→ **PROBLEM**:
Exactly the lines from the opening of the data through the line containing "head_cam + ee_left" should be reproduced, please, with nothing added.

********

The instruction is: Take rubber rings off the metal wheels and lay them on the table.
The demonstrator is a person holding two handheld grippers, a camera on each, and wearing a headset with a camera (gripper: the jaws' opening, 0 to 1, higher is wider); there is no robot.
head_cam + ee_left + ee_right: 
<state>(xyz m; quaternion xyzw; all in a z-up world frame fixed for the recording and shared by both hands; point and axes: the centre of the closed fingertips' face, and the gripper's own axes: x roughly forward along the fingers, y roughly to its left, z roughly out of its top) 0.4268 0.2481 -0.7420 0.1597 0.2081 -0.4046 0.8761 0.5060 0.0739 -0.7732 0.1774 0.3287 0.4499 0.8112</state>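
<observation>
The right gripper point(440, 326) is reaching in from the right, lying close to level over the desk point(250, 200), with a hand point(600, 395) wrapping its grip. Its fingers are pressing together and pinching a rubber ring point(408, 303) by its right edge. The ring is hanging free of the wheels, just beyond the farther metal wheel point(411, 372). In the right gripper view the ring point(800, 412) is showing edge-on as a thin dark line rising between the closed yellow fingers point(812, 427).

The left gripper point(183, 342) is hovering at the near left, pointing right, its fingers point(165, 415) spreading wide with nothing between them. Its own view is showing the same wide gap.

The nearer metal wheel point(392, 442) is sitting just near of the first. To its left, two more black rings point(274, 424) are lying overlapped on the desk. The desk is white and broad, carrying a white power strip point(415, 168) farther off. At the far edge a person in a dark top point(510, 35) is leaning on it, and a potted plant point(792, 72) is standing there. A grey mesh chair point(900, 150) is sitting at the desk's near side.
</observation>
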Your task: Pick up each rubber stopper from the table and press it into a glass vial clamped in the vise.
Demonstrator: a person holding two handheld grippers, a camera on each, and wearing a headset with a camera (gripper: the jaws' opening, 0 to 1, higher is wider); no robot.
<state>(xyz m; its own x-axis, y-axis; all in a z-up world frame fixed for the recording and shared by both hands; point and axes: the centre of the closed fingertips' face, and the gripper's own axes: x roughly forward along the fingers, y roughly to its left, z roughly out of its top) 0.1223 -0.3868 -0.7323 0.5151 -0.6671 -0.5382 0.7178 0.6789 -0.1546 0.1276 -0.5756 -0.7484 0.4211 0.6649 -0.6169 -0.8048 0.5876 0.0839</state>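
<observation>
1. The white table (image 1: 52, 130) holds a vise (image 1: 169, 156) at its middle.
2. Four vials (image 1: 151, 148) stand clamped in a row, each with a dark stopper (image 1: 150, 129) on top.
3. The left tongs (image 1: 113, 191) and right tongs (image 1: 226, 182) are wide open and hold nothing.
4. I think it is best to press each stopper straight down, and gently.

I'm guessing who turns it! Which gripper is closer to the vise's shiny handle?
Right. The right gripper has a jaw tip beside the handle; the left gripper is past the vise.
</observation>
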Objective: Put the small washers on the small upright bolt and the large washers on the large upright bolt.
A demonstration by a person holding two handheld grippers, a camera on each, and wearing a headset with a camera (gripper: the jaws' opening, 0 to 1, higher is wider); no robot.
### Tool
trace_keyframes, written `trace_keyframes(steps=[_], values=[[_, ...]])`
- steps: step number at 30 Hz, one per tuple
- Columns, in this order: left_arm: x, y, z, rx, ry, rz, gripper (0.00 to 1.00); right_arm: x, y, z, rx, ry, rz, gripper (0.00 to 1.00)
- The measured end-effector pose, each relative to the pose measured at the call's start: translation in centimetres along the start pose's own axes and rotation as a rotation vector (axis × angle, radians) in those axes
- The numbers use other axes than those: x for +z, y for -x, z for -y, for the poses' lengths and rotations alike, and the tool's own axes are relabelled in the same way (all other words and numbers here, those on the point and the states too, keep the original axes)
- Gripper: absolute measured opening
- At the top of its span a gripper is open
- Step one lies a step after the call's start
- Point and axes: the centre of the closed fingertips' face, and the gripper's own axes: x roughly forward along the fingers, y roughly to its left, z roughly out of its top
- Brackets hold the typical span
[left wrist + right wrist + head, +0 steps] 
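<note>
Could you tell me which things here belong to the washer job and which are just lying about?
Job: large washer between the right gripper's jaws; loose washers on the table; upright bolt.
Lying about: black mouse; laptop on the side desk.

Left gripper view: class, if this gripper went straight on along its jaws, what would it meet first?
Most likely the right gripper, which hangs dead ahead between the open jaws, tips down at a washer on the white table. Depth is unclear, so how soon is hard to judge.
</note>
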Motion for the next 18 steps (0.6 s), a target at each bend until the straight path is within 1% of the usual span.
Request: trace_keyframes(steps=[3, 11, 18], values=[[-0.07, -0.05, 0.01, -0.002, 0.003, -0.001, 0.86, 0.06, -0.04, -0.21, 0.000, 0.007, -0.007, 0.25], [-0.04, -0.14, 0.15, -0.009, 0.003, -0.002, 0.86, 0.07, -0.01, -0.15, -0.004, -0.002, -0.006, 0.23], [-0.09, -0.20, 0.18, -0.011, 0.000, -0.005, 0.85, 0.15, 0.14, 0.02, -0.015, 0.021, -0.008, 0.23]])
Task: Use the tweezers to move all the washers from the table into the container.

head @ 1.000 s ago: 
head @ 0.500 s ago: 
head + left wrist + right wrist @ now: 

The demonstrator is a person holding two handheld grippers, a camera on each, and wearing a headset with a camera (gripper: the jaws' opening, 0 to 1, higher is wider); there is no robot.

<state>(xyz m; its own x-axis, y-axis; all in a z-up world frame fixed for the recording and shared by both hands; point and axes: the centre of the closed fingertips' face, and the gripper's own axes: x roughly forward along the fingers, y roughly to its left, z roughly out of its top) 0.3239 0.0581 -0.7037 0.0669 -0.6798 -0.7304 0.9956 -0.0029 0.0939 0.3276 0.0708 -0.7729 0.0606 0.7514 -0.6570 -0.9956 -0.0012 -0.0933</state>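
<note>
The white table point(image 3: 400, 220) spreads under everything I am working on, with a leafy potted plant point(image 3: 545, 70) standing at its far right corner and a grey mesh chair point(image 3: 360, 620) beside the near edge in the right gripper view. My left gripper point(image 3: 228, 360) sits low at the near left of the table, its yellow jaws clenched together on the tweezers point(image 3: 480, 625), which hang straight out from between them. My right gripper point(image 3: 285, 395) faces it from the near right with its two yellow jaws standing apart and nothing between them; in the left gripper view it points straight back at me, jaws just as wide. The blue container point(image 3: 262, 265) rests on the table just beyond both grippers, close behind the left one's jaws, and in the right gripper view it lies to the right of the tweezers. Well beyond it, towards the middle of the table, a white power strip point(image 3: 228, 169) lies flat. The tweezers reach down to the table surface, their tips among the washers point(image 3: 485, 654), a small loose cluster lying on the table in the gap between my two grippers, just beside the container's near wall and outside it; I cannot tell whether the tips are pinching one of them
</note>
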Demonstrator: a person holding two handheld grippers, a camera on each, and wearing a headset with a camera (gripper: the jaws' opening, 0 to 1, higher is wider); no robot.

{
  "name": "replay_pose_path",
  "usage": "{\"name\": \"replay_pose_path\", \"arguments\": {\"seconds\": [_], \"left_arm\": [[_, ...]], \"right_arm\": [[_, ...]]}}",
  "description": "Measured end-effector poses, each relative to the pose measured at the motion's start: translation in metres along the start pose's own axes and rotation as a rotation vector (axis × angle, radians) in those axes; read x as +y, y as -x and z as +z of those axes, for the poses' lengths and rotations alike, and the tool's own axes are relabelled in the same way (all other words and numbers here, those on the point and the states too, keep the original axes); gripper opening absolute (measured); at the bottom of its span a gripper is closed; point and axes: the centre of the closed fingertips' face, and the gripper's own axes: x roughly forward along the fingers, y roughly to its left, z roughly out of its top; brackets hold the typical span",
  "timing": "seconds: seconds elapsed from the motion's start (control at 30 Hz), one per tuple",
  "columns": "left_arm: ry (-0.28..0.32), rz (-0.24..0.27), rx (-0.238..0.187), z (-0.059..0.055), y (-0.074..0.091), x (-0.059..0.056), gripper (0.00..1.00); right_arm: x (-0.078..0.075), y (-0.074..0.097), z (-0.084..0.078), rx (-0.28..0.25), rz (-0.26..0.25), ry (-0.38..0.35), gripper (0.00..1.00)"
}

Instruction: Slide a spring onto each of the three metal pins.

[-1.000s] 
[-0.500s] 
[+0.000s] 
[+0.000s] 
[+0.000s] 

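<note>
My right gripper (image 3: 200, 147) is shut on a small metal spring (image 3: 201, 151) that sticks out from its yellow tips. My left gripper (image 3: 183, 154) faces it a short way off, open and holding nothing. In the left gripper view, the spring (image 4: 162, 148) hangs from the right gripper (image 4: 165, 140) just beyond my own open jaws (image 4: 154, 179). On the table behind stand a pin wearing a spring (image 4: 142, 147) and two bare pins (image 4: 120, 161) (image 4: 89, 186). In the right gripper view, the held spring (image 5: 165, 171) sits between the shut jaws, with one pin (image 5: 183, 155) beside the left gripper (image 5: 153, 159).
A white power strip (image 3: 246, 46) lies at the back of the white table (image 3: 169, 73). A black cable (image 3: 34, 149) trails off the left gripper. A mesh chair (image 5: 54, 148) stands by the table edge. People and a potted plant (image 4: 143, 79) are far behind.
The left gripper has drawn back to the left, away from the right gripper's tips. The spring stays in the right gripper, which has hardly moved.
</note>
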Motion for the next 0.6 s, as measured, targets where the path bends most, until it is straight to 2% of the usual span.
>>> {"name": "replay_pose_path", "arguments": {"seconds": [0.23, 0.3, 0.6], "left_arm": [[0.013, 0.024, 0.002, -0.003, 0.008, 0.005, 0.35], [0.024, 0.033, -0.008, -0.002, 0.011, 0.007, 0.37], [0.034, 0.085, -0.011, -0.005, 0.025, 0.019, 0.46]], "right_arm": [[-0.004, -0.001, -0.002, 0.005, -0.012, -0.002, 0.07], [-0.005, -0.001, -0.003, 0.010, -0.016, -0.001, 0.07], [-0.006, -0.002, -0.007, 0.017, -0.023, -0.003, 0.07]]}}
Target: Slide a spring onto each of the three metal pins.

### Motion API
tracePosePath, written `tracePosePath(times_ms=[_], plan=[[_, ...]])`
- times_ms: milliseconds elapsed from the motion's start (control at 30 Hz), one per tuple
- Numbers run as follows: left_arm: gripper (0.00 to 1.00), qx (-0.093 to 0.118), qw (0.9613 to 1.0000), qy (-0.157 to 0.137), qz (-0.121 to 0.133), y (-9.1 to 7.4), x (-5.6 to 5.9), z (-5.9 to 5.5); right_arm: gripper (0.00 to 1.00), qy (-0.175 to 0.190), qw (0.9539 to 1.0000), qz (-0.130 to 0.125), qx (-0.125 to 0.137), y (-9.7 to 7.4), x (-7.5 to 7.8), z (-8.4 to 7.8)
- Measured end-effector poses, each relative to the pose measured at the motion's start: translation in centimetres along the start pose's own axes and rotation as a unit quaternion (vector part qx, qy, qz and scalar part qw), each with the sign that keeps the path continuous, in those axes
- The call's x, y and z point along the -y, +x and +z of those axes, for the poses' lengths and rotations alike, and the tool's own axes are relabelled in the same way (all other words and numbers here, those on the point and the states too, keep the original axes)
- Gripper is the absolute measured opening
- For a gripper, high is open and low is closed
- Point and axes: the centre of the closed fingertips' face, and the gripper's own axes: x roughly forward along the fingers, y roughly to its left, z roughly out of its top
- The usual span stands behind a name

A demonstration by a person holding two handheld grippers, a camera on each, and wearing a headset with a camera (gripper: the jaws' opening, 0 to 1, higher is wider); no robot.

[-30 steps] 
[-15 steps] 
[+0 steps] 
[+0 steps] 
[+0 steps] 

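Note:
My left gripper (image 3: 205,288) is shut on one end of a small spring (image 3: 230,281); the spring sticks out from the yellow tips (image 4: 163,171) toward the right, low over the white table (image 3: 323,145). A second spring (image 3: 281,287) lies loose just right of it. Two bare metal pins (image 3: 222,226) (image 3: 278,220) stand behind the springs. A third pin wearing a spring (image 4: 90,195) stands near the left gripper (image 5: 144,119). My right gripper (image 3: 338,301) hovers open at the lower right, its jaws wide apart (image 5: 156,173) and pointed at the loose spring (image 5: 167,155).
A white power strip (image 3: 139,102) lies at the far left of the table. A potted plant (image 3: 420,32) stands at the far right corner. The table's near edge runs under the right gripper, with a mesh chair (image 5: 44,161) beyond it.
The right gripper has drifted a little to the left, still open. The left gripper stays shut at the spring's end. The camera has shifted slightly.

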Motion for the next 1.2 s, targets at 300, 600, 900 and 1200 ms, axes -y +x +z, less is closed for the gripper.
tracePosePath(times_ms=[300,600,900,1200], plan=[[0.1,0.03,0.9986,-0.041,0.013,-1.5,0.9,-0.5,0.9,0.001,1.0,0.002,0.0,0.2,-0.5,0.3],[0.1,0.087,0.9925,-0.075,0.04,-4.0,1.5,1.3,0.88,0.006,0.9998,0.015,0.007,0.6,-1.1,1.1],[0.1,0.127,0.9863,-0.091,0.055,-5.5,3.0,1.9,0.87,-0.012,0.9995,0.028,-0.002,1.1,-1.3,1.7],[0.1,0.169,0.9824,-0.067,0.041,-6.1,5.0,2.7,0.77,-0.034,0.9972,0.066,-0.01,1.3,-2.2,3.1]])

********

→ **RESULT OF THE TASK**:
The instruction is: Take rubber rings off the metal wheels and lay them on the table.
The demonstrator is a person holding two handheld grippers, a camera on each, and wearing a headset with a camera (gripper: the jaws' opening, 0 to 1, higher is wider); there is no robot.
head_cam + ee_left + ee_right: 

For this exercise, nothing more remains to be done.